**To do**
Please write the listing below out again exactly, leaving every picture behind.

**Dataset section**
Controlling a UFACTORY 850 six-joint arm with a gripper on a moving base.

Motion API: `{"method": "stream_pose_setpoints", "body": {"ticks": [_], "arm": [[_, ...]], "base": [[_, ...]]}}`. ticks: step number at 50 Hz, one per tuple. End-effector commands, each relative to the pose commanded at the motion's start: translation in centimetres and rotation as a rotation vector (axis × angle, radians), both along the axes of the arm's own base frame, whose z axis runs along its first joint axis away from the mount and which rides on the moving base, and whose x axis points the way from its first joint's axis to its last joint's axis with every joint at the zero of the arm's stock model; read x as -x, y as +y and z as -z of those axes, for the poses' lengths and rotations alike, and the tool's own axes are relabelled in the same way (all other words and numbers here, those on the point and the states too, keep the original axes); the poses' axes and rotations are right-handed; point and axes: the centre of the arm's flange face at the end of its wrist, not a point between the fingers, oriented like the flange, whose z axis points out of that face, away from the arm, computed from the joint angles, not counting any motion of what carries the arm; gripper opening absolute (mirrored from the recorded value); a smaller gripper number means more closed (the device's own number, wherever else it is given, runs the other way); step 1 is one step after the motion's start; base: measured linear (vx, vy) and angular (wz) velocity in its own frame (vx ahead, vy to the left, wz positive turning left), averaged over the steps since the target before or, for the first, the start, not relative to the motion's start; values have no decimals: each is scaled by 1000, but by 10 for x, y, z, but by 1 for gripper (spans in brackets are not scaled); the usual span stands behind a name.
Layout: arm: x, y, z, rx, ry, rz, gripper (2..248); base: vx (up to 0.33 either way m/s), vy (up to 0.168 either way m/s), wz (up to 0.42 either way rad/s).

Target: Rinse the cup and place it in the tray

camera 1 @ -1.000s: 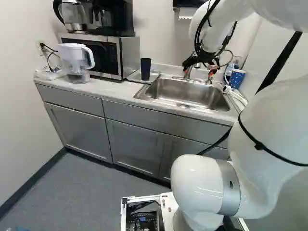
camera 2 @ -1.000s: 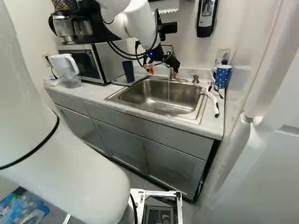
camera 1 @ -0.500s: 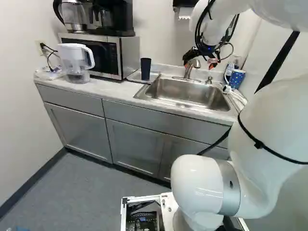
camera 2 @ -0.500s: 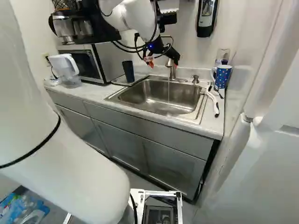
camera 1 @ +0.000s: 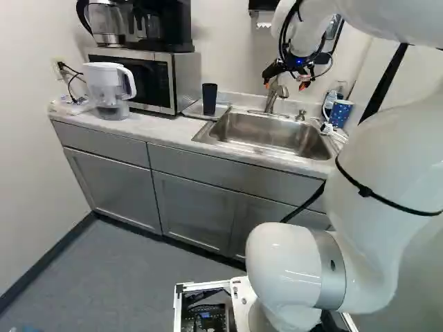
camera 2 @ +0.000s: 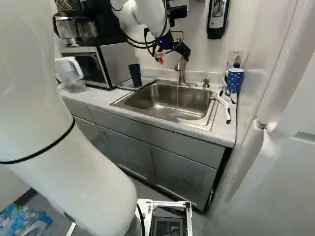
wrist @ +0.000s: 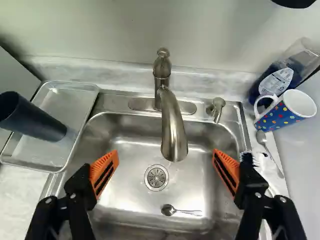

**Your solution**
Controlling a UFACTORY 850 six-joint arm with a gripper on a moving base.

Motion API: `{"method": "stream_pose_setpoints", "body": {"ticks": [_], "arm": [[_, ...]], "base": [[_, ...]]}}`. ticks: step number at 50 Hz, one per tuple. End-effector commands, each relative to the pose commanded at the motion's start: translation in centimetres and rotation as a rotation vector (axis × angle, radians), both along the axes of the arm's own base frame, whose z axis runs along its first joint axis away from the mount and which rides on the moving base, and whose x axis points the way from its first joint's axis to its last joint's axis with every joint at the zero of the arm's stock model; read x as -x, y as +y and z as -z of those axes, for the poses' lengths and rotations alike, and the tool's own axes are relabelled in the same way (all other words and numbers here, those on the point and the states too, keep the original axes); the poses' axes and rotations are right-handed; point and axes: the centre of the arm's flange face at the end of its wrist, not a point between the fingers, oriented like the flange, whose z axis points out of that face, away from the arm, computed from the joint angles, not counting any motion of what carries the arm; gripper opening absolute (mirrored from the recorded value); a smaller gripper number means more closed (the device's own number, wherever else it is given, runs the other way); step 1 is one step after the motion's start; base: measured linear (vx, vy) and angular (wz) velocity in its own frame (vx ahead, vy to the left, wz positive turning left), averaged over the steps since the target before or, for the first, the start, not relative to the motion's start; values have no decimals: each is scaled by 1000, but by 10 for x, y, z, but by 1 for gripper (spans in brackets are not scaled); the usual span stands behind a name.
Layout: arm: x, y, z, rx, ry, rz, gripper (2..248); base: vx (up to 0.33 either way m/s), vy (up to 0.168 either way m/s), wz (up to 0.42 either way rad/s).

Target: Rinse the cup and place it in the tray

camera 1 @ -1.000s: 
camera 2 @ -1.000s: 
camera 1 @ -0.500s: 
camera 2 @ -0.500s: 
camera 1 @ +0.000s: 
camera 2 @ +0.000s: 
wrist @ +0.000s: 

That finishes the output.